Filter-and-forward beamforming with adaptive decoding delays in asynchronous multi-user relay networks

• We address the critical and challenging issue of timing synchronization in a multi-user relay network.
• We propose to employ individual adaptive decoding delays at the destination nodes to address the synchronization issue.
• We consider the joint optimization of the filter coefficients at the relays and the decoding delays at the destinations.
• We propose a customized branch-and-cut method offering a lower bound as a benchmark.
• We propose a low-complexity iterative deflation method yielding an approximate solution.

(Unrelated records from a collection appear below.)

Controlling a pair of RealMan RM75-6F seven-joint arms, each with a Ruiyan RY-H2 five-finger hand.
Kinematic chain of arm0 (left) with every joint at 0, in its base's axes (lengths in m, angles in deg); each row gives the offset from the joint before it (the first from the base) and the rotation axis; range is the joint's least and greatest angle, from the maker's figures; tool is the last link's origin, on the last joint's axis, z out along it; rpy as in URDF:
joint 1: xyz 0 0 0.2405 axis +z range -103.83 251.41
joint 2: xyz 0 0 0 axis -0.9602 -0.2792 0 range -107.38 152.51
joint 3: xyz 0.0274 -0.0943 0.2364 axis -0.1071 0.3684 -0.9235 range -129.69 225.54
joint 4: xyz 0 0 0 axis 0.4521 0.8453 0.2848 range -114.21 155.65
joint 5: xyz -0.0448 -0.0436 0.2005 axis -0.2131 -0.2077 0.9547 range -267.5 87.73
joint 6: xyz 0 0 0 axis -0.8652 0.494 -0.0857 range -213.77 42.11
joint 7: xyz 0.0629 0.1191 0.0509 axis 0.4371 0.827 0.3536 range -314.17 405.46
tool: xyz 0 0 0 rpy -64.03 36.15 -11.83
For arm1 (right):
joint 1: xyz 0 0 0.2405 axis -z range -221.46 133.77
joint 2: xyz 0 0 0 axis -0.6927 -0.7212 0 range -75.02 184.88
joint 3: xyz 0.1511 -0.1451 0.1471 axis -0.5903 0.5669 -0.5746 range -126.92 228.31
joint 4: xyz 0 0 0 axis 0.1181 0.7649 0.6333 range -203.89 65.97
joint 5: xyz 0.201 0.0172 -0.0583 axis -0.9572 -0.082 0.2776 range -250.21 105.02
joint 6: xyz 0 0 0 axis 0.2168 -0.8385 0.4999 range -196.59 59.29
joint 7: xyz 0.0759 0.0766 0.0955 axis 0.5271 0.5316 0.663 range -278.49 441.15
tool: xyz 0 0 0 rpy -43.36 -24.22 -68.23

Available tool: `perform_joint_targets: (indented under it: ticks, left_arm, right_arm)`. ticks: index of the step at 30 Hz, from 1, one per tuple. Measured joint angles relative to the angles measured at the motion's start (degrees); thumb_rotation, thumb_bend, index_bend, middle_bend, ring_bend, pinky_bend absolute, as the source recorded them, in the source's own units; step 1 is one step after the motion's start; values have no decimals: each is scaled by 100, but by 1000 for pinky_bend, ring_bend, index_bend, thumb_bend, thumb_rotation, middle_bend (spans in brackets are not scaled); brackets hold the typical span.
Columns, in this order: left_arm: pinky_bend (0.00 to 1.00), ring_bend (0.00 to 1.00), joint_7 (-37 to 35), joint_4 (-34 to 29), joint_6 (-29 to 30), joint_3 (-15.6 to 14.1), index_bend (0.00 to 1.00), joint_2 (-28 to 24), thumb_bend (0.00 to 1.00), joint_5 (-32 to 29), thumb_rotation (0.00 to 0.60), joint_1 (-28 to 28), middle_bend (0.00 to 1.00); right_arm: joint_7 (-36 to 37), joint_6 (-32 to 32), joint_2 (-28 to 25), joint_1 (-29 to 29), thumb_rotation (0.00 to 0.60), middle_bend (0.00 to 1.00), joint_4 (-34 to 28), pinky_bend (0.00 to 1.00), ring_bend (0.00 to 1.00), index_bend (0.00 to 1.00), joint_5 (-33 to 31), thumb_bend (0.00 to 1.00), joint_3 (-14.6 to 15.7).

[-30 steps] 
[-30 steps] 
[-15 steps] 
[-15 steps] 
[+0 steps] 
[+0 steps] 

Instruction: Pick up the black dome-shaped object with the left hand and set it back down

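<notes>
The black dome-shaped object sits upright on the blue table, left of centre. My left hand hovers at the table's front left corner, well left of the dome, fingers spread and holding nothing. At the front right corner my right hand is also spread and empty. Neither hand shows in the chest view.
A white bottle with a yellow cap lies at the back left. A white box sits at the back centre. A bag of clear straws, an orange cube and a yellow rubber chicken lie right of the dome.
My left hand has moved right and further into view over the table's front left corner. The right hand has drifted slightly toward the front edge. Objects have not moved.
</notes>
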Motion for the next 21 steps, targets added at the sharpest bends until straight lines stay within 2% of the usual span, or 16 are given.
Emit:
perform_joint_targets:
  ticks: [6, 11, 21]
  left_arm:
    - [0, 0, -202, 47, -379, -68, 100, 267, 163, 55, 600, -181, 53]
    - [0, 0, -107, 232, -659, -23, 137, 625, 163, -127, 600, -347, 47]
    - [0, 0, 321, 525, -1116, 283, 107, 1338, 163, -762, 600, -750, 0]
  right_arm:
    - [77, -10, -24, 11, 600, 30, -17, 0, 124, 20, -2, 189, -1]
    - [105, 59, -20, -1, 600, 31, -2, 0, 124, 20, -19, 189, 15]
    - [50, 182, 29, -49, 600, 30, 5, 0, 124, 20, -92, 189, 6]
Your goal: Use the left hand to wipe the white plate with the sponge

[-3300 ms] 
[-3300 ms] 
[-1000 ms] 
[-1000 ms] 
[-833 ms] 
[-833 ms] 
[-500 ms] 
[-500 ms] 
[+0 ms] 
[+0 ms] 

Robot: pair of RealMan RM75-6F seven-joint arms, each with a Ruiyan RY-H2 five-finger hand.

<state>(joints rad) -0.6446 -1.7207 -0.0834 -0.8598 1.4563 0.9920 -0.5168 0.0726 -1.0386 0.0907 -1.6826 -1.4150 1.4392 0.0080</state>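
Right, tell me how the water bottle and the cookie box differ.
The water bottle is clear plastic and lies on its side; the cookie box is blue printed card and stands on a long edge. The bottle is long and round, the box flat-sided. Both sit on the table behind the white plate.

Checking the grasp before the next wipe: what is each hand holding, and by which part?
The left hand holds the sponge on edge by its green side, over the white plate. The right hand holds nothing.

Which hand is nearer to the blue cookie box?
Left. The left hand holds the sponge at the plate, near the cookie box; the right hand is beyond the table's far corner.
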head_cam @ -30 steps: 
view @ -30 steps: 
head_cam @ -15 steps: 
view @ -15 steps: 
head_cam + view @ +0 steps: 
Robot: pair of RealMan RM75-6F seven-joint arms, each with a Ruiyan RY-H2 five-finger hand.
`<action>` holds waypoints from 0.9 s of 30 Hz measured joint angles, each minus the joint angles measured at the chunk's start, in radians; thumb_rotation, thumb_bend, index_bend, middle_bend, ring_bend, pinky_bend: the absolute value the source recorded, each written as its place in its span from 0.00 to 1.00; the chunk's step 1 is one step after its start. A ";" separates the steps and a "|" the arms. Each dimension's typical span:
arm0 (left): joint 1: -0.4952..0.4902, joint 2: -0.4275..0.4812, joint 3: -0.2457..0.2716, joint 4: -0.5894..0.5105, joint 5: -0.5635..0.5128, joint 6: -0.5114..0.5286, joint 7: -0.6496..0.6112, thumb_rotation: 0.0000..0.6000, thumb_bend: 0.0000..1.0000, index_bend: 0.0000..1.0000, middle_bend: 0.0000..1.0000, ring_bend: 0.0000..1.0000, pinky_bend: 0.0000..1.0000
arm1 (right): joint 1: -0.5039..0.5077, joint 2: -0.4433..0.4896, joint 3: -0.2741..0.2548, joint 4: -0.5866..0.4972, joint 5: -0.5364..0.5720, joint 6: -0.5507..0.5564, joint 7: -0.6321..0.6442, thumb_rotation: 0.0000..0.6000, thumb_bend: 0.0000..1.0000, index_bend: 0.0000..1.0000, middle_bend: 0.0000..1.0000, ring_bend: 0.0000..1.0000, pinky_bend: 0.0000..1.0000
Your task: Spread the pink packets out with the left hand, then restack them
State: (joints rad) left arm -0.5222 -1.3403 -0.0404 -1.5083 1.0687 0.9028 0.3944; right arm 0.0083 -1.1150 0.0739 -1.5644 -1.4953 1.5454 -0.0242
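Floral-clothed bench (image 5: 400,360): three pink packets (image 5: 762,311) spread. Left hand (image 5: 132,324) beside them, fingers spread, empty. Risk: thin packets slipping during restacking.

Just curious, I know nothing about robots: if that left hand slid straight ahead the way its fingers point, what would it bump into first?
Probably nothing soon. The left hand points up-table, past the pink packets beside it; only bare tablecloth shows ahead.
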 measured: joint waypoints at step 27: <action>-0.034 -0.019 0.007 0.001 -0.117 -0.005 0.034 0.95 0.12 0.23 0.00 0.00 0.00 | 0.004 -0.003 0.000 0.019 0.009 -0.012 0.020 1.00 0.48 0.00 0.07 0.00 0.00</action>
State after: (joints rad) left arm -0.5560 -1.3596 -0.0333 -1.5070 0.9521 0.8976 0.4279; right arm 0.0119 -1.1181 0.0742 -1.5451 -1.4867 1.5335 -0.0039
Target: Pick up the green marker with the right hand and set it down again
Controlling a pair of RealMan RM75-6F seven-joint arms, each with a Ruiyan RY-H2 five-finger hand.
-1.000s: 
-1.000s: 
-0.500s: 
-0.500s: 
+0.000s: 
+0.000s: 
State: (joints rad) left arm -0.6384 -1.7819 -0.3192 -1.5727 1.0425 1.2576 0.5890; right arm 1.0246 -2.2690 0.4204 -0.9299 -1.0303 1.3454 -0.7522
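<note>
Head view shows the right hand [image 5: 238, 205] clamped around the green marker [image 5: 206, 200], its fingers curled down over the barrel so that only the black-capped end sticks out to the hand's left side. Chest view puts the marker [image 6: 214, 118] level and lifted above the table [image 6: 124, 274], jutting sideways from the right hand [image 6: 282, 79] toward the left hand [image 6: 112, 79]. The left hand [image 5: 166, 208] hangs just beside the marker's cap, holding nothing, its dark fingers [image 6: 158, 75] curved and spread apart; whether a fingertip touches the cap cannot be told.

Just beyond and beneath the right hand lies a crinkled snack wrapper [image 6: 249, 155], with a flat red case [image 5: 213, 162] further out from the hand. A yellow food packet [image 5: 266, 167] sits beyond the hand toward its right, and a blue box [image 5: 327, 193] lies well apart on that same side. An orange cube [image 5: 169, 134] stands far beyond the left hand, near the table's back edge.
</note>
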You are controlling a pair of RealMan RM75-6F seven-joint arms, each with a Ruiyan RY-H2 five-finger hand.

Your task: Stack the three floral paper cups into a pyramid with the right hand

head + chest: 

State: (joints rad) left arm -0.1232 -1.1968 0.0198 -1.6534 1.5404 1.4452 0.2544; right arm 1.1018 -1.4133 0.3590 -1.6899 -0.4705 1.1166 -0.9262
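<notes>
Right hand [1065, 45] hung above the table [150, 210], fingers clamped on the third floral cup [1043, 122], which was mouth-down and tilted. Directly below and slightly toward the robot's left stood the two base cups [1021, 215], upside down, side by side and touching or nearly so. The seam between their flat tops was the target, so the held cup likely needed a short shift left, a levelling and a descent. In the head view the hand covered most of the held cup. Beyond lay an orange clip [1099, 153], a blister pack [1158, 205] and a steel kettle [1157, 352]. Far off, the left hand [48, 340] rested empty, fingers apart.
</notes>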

We consider distributed relay beamforming in frequency selective fading channels where the relays employ the filter-and-forward (FF) protocol to mitigate inter-symbol interference (ISI). Recently, the FF scheme has been expanded by incorporating an adaptive decoding delay at the destination to facilitate ISI suppression in single-user (SU) relay networks. In this paper, we propose a non-trivial generalization of the FF approach with adaptive decoding delays for multi-user peer-to-peer (MUP2P) systems in which flexible decoding delays are of crucial importance: Unlike in SU relay networks, perfect timing synchronization is generally impossible in realistic MUP2P relay networks. The problem of jointly optimizing the filter coefficients at the relays and the individual decoding delays at the destinations is a nonconvex mixed integer (MI) programming problem which is generally hard to solve optimally. We propose an efficient deflation algorithm providing an approximate solution and a branch-and-cut (BnC) method yielding a lower bound as a benchmark. Our simulation results demonstrate that the approximate solution obtained using the proposed scheme is close to optimal and outperforms the solutions obtained by state-of-the-art schemes which do not make use of adaptive decoding delays.